**EXERCISE INSTRUCTIONS**:
Write out the whole listing again so that each line matches the original.

╭──

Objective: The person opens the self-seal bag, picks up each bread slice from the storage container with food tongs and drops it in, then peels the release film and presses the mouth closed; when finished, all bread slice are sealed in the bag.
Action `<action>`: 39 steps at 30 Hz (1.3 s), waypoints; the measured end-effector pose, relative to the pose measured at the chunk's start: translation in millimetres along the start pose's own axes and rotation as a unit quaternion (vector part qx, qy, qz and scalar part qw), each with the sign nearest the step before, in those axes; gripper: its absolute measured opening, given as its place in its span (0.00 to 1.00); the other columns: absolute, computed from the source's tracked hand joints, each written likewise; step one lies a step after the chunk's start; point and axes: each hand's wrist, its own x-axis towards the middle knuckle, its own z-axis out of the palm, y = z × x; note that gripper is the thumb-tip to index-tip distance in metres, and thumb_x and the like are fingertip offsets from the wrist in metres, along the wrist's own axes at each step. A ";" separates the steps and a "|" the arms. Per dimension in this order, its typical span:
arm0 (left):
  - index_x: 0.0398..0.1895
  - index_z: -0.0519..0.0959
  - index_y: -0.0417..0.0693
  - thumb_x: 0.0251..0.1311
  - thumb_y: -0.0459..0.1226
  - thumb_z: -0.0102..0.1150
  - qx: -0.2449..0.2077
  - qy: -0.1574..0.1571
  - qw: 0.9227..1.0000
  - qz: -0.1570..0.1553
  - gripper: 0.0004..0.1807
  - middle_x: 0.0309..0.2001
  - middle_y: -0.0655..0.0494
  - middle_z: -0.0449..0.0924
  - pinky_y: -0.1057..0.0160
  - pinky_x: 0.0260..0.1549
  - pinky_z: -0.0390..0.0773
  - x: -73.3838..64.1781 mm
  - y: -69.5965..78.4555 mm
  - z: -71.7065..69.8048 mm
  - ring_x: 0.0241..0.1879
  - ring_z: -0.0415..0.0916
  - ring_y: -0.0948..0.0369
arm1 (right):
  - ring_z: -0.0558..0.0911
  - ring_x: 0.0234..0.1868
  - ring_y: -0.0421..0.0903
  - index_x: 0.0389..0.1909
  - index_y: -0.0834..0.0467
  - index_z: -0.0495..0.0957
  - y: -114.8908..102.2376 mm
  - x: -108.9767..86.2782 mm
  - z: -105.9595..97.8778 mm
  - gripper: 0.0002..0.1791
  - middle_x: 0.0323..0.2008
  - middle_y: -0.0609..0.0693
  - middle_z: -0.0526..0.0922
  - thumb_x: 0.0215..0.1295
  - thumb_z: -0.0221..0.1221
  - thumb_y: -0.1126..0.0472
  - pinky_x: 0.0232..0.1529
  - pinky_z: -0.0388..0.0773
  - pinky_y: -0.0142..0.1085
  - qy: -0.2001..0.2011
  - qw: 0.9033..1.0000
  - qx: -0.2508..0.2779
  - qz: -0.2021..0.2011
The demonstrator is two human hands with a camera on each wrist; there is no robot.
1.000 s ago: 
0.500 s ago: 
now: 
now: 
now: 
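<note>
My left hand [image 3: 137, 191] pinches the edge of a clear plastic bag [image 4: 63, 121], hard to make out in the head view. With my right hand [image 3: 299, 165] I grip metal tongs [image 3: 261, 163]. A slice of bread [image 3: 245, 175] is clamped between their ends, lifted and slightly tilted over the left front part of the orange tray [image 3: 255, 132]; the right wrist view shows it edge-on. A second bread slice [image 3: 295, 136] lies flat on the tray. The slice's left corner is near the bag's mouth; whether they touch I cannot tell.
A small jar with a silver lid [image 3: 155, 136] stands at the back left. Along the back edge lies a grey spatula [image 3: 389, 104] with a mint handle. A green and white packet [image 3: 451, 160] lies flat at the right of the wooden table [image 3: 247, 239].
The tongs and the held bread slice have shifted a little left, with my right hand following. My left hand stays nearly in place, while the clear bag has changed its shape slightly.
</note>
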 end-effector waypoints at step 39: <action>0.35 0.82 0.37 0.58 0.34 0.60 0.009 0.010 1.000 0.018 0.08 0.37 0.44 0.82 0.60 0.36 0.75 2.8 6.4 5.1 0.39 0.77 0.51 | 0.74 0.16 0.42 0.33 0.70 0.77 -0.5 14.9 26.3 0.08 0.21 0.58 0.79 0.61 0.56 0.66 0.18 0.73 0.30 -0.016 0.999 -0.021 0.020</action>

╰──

**EXERCISE RESPONSE**:
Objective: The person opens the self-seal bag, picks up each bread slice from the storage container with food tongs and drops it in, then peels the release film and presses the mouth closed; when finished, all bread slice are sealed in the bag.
Action `<action>`: 39 steps at 30 Hz (1.3 s), waypoints; the measured end-effector pose, relative to the pose measured at the chunk's start: translation in millimetres along the start pose's own axes and rotation as a unit quaternion (vector part qx, qy, qz and scalar part qw), each with the sign nearest the step before, in those axes; gripper: its absolute measured opening, given as its place in its span (0.00 to 1.00); the other columns: absolute, computed from the source's tracked hand joints, each written likewise; step one lies a step after the chunk's start; point and axes: each hand's wrist, its own x-axis towards the middle knuckle, its own z-axis out of the palm, y = z × x; note that gripper is the thumb-tip to index-tip distance in metres, and thumb_x and the like are fingertip offsets from the wrist in metres, along the wrist's own axes at each step. A ";" separates the steps and a "|" the arms. Per dimension in this order, its typical span:
arm0 (left):
  - index_x: 0.0398..0.1895
  - index_z: -0.0519..0.0959
  - index_y: -0.0417..0.0693
  - thumb_x: 0.0251..0.1311
  - thumb_y: -0.0459..0.1226
  - thumb_z: -0.0102..0.1150
  - qx: -0.2449..0.2077
  - qy: -0.1574..0.1571
  - qw: 0.9227..1.0000
  - qz: -0.1570..0.1553
  - gripper: 0.0004..0.1807
  - middle_x: 0.0309..0.2001
  - middle_y: -0.0655..0.0494
  - middle_z: -0.0449..0.0924
  - pinky_y: -0.1057..0.0160
  - pinky_x: 0.0260..0.1549
  - pinky_z: -0.0390..0.0773
  - x: -73.3838..64.1781 mm
  - y: -69.5965..78.4555 mm
  - z: -71.7065..69.8048 mm
  - ring_x: 0.0241..0.1879
  - ring_z: -0.0415..0.0916
  - ring_y: -0.0948..0.0369
arm1 (right):
  - ring_z: -0.0558..0.0911
  - ring_x: 0.0234..0.1868
  - ring_y: -0.0421..0.0903
  - index_x: 0.0389..0.1909
  - index_y: -0.0834..0.0467
  - index_z: -0.0495..0.0957
  - y: -114.8908..102.2376 mm
  - x: -108.9767..86.2782 mm
  - z: -105.9595..97.8778 mm
  - gripper: 0.0002..0.1791
  - middle_x: 0.0323..0.2008
  - middle_y: -0.0609..0.0693
  - middle_z: -0.0526..0.0922
  - thumb_x: 0.0215..0.1295
  - thumb_z: -0.0221..0.1221
  - thumb_y: -0.1126..0.0472
  - pinky_x: 0.0232..0.1529
  - pinky_z: -0.0388..0.0773
  - pinky_y: -0.0142..0.1085
  - qy: -0.2001..0.2011
  - qw: 0.9033..1.0000
  - qx: -0.2508..0.2779
  - qz: -0.2021..0.2011
The demonstrator is two human hands with a camera on each wrist; there is no robot.
1.000 s ago: 
0.500 s ago: 
now: 
now: 
now: 
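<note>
My left hand [image 3: 137, 191] pinches the edge of a clear plastic bag [image 4: 63, 121], hard to make out in the head view. With my right hand [image 3: 299, 165] I grip metal tongs [image 3: 261, 163]. A slice of bread [image 3: 245, 175] is clamped between their ends, lifted and slightly tilted over the left front part of the orange tray [image 3: 255, 132]; the right wrist view shows it edge-on. A second bread slice [image 3: 295, 136] lies flat on the tray. The slice's left corner is near the bag's mouth; whether they touch I cannot tell.
A small jar with a silver lid [image 3: 155, 136] stands at the back left. Along the back edge lies a grey spatula [image 3: 389, 104] with a mint handle. A green and white packet [image 3: 451, 160] lies flat at the right of the wooden table [image 3: 247, 239].
The tongs and the held bread slice have shifted a little left, with my right hand following. My left hand stays nearly in place, while the clear bag has changed its shape slightly.
</note>
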 end-effector waypoints at step 39: <action>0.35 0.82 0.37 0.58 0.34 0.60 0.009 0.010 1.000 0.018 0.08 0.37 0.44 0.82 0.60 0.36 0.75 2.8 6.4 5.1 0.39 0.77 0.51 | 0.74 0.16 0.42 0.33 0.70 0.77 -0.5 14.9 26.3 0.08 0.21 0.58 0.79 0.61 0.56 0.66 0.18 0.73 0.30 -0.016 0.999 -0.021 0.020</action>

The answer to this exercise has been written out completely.